EXERCISE REQUIREMENTS — Pick each line containing the word "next" out of the data below.

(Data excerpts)
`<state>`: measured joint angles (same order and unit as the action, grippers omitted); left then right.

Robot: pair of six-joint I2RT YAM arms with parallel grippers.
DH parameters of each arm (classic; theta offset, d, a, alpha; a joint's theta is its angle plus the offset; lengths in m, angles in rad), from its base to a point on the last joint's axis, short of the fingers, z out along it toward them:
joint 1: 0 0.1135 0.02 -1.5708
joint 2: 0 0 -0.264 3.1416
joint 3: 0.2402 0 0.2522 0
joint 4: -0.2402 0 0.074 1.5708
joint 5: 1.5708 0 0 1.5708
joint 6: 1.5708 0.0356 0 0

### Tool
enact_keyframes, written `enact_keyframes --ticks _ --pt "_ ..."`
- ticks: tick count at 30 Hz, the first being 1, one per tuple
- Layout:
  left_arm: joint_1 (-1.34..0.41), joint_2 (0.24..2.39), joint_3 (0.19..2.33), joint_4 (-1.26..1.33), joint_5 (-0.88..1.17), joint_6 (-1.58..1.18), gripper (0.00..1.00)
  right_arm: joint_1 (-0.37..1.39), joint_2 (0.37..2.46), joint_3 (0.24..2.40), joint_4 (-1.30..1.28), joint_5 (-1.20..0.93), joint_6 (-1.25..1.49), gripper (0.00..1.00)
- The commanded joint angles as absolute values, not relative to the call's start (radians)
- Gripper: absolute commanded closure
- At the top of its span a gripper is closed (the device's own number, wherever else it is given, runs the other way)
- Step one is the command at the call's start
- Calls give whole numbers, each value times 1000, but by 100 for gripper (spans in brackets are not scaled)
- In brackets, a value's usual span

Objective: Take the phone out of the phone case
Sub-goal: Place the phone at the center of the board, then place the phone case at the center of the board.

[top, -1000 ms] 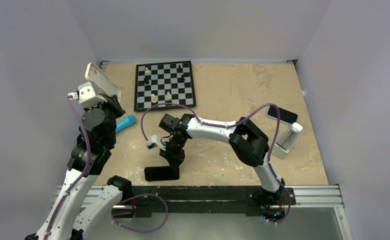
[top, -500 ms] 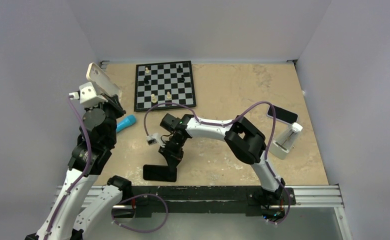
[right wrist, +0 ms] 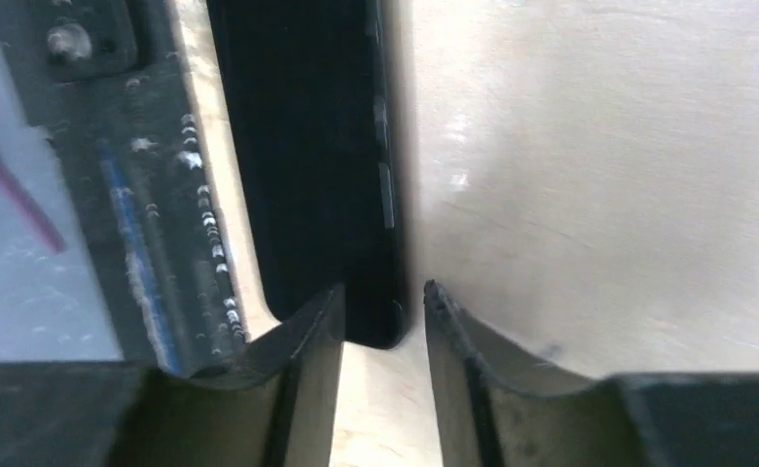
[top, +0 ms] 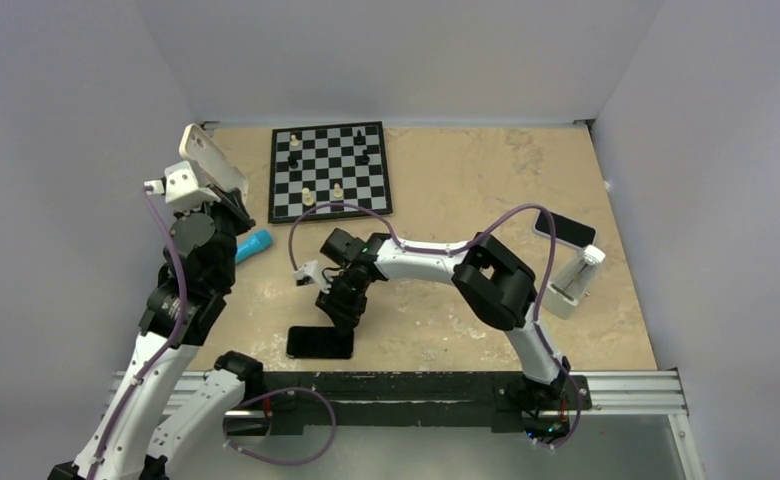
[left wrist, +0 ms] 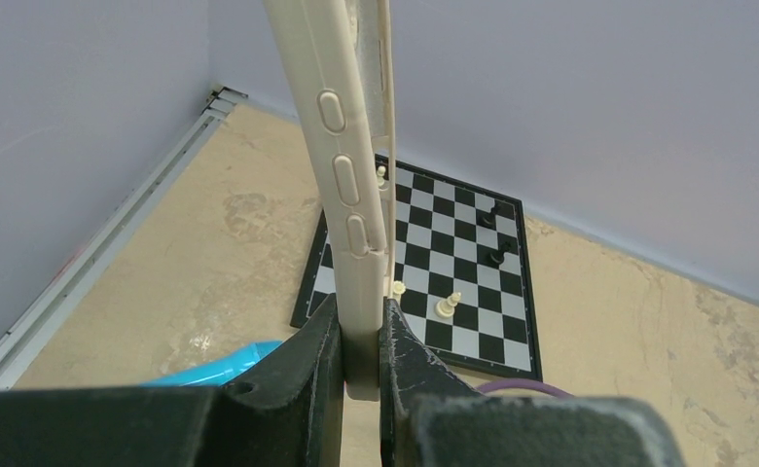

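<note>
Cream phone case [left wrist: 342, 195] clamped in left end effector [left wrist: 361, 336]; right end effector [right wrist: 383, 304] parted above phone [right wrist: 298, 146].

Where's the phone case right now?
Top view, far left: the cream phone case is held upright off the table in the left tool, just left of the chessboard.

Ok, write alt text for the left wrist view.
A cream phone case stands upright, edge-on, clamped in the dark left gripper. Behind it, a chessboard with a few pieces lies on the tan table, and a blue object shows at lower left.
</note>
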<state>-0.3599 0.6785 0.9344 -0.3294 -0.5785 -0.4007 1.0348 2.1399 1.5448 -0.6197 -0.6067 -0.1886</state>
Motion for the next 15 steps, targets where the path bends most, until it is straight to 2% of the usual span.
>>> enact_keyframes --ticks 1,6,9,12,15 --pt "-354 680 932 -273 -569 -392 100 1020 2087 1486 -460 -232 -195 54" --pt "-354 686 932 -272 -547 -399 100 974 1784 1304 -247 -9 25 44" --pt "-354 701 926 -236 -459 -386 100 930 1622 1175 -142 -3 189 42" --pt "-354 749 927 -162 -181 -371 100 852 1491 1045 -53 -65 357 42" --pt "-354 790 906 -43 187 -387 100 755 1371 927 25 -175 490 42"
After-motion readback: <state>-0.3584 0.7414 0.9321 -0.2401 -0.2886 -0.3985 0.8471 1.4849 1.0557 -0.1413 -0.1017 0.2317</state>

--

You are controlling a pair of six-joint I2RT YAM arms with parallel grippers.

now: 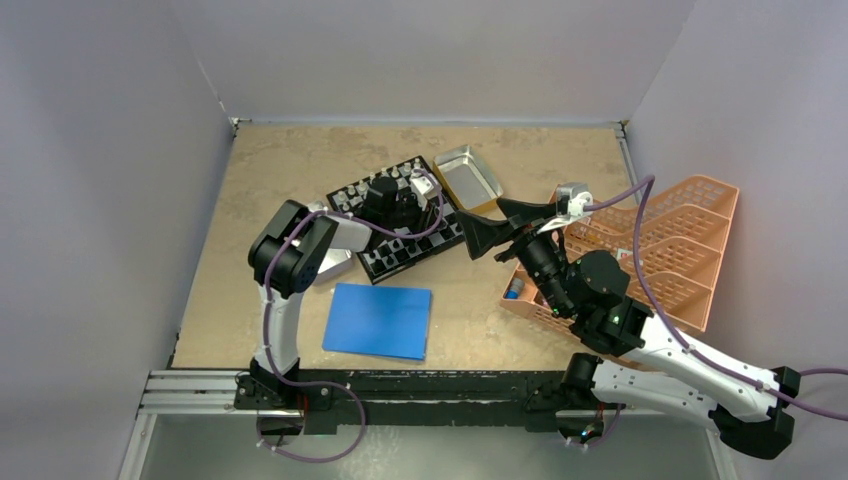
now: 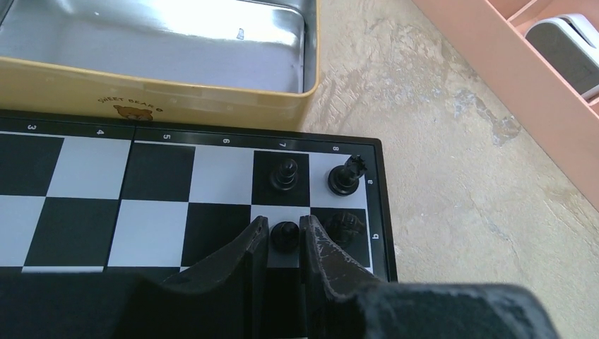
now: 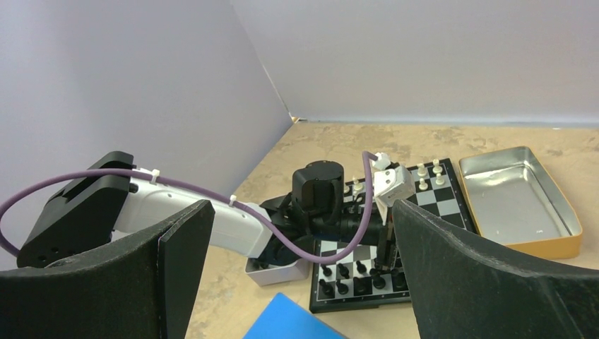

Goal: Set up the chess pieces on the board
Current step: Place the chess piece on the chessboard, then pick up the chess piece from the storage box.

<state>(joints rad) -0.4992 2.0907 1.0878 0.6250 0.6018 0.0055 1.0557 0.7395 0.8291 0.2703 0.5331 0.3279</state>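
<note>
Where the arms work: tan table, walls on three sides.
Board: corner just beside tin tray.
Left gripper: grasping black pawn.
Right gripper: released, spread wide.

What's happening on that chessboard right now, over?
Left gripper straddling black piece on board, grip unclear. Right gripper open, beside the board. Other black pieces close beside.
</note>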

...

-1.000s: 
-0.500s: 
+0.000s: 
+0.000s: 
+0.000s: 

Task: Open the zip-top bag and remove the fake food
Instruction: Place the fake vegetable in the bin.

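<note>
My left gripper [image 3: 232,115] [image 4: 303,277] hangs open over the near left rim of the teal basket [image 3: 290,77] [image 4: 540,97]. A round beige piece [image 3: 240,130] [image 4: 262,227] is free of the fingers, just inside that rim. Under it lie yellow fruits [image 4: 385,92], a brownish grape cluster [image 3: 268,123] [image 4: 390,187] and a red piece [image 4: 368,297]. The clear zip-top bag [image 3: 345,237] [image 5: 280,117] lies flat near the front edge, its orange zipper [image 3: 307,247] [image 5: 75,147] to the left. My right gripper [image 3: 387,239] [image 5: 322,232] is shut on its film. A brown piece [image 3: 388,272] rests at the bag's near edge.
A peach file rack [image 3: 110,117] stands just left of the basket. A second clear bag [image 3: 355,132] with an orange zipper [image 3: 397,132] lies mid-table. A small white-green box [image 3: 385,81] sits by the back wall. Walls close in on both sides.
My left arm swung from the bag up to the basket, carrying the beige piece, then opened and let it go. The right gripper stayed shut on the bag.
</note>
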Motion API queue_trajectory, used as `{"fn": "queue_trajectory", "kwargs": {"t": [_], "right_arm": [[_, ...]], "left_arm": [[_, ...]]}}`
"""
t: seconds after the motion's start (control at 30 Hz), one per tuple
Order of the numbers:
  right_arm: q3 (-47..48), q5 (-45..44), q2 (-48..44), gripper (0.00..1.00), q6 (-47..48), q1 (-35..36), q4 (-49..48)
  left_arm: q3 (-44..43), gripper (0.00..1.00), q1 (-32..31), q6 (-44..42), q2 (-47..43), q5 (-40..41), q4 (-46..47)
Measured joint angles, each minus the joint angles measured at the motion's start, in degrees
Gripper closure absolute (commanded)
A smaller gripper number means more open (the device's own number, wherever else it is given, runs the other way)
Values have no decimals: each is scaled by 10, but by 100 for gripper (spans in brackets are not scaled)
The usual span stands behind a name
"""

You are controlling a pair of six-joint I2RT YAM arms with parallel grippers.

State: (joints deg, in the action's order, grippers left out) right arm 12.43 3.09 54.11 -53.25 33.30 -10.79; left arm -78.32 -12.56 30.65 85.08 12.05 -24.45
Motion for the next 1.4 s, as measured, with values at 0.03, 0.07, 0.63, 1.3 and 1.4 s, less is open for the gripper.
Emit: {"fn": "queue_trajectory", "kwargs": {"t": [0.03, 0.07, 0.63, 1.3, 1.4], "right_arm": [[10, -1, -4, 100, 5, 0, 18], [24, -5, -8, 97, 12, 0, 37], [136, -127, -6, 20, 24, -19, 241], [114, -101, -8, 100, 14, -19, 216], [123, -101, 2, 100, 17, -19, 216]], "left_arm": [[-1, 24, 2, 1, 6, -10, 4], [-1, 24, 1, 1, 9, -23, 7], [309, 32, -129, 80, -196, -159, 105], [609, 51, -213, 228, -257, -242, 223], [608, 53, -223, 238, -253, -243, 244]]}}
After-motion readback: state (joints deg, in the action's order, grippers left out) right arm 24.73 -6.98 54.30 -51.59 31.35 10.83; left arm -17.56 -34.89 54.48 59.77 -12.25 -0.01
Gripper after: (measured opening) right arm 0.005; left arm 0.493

WRITTEN ANSWER —
Motion for the next 15 steps, targets where the path bends most, until it is straight to 2% of the usual span.
Motion for the next 1.4 s, as measured, with values at 0.03, 0.07, 0.63, 1.3 and 1.4 s, less is open for the gripper.

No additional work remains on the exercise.